__About this exercise__:
This task calls for every line of the material to be output verbatim.
** Provided data follows **
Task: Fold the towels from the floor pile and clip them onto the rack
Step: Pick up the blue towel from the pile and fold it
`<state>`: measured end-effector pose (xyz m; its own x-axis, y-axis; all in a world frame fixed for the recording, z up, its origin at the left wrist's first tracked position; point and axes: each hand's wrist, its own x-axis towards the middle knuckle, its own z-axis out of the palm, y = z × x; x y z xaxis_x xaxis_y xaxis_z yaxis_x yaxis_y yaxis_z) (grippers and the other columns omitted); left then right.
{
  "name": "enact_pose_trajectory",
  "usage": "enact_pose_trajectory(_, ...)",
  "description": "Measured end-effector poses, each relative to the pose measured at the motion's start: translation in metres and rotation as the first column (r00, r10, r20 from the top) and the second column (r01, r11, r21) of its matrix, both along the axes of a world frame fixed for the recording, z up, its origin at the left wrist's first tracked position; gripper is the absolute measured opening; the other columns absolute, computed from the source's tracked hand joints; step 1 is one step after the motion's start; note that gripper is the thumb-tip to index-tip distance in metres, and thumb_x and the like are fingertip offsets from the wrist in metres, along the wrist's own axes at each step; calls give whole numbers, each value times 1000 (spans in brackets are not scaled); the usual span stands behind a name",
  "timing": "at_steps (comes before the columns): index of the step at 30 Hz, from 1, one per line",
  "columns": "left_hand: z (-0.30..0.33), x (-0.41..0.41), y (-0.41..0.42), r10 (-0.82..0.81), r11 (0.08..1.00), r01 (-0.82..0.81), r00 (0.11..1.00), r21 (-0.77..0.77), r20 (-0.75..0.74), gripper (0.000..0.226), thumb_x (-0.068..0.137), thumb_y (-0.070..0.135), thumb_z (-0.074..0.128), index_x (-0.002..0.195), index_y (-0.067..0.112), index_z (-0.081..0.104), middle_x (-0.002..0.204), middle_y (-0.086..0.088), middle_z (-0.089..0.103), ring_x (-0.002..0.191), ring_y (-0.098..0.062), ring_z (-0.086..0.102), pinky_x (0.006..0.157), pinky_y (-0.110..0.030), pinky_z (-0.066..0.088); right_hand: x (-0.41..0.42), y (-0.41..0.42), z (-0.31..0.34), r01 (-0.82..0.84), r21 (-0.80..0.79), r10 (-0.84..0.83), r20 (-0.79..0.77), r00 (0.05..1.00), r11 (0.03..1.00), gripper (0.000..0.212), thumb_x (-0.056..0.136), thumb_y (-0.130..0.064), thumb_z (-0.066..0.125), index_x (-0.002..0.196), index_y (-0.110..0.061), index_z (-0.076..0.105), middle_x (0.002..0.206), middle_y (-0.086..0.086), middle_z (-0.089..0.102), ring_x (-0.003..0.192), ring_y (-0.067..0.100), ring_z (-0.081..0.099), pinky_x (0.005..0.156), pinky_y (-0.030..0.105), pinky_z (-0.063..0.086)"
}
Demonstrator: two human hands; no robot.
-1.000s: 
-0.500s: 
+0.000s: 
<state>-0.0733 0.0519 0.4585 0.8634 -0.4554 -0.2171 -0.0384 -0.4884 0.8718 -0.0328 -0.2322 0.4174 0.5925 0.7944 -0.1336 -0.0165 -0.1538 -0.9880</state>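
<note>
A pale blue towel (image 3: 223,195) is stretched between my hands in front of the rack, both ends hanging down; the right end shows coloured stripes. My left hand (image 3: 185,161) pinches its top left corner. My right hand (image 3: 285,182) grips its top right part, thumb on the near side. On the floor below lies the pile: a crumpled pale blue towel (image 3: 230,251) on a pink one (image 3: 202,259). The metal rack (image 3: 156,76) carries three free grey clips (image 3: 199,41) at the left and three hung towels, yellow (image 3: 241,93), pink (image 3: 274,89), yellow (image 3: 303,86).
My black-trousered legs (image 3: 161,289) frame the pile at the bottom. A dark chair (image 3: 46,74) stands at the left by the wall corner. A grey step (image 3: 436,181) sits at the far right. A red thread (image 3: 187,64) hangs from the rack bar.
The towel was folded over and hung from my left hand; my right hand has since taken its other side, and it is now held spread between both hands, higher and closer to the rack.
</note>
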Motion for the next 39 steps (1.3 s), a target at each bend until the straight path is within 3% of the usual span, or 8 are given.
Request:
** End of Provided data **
__Task answer__:
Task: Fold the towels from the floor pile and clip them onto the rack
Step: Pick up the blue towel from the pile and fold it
`<state>`: measured end-effector pose (xyz m; its own x-axis, y-axis; all in a world frame fixed for the recording, z up, its origin at the left wrist's first tracked position; point and axes: each hand's wrist, its own x-axis towards the middle knuckle, its own z-axis out of the palm, y = z × x; x y z xaxis_x xaxis_y xaxis_z yaxis_x yaxis_y yaxis_z) (grippers and the other columns omitted); left then right.
{
  "name": "enact_pose_trajectory",
  "usage": "enact_pose_trajectory(_, ...)",
  "description": "Measured end-effector poses, each relative to the pose measured at the motion's start: translation in metres and rotation as the first column (r00, r10, r20 from the top) and the second column (r01, r11, r21) of its matrix, both along the axes of a world frame fixed for the recording, z up, its origin at the left wrist's first tracked position; gripper is the absolute measured opening; the other columns absolute, computed from the source's tracked hand joints; step 1 is one step after the motion's start; note that gripper is the thumb-tip to index-tip distance in metres, and thumb_x and the like are fingertip offsets from the wrist in metres, along the wrist's own axes at each step; calls give whole numbers, each value times 1000 (spans in brackets are not scaled); the usual span stands behind a name",
  "timing": "at_steps (comes before the columns): index of the step at 30 Hz, from 1, one per line",
  "columns": "left_hand: z (-0.30..0.33), x (-0.41..0.41), y (-0.41..0.42), r10 (-0.82..0.81), r11 (0.08..1.00), r01 (-0.82..0.81), r00 (0.11..1.00), r21 (-0.77..0.77), r20 (-0.75..0.74), gripper (0.000..0.226), thumb_x (-0.068..0.137), thumb_y (-0.070..0.135), thumb_z (-0.074..0.128), index_x (-0.002..0.195), index_y (-0.067..0.112), index_z (-0.081..0.104), middle_x (-0.002..0.204), middle_y (-0.086..0.088), middle_z (-0.089..0.103), ring_x (-0.002..0.191), ring_y (-0.098..0.062), ring_z (-0.086..0.102), pinky_x (0.006..0.157), pinky_y (-0.110..0.030), pinky_z (-0.066..0.088); right_hand: x (-0.41..0.42), y (-0.41..0.42), z (-0.31..0.34), r01 (-0.82..0.84), r21 (-0.80..0.79), r10 (-0.84..0.83), r20 (-0.79..0.77), r00 (0.05..1.00), r11 (0.03..1.00), gripper (0.000..0.212), thumb_x (-0.056..0.136), thumb_y (-0.130..0.064), thumb_z (-0.066..0.125), index_x (-0.002..0.196), index_y (-0.110..0.061), index_z (-0.076..0.105), middle_x (0.002..0.206), middle_y (-0.086..0.086), middle_z (-0.089..0.102), ring_x (-0.003..0.192), ring_y (-0.067..0.100), ring_z (-0.081..0.099), pinky_x (0.005..0.156), pinky_y (-0.030..0.105), pinky_z (-0.063..0.086)"
}
Demonstrator: two human hands; no robot.
-1.000s: 
-0.500s: 
+0.000s: 
<state>-0.0733 0.0519 0.4585 0.8634 -0.4554 -0.2171 -0.0384 -0.4884 0.8718 -0.0328 -0.2322 0.4174 0.5925 0.7944 -0.1336 -0.0165 -0.1538 -0.9880</state>
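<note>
A pale blue towel (image 3: 223,195) is stretched between my hands in front of the rack, both ends hanging down; the right end shows coloured stripes. My left hand (image 3: 185,161) pinches its top left corner. My right hand (image 3: 285,182) grips its top right part, thumb on the near side. On the floor below lies the pile: a crumpled pale blue towel (image 3: 230,251) on a pink one (image 3: 202,259). The metal rack (image 3: 156,76) carries three free grey clips (image 3: 199,41) at the left and three hung towels, yellow (image 3: 241,93), pink (image 3: 274,89), yellow (image 3: 303,86).
My black-trousered legs (image 3: 161,289) frame the pile at the bottom. A dark chair (image 3: 46,74) stands at the left by the wall corner. A grey step (image 3: 436,181) sits at the far right. A red thread (image 3: 187,64) hangs from the rack bar.
The towel was folded over and hung from my left hand; my right hand has since taken its other side, and it is now held spread between both hands, higher and closer to the rack.
</note>
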Motion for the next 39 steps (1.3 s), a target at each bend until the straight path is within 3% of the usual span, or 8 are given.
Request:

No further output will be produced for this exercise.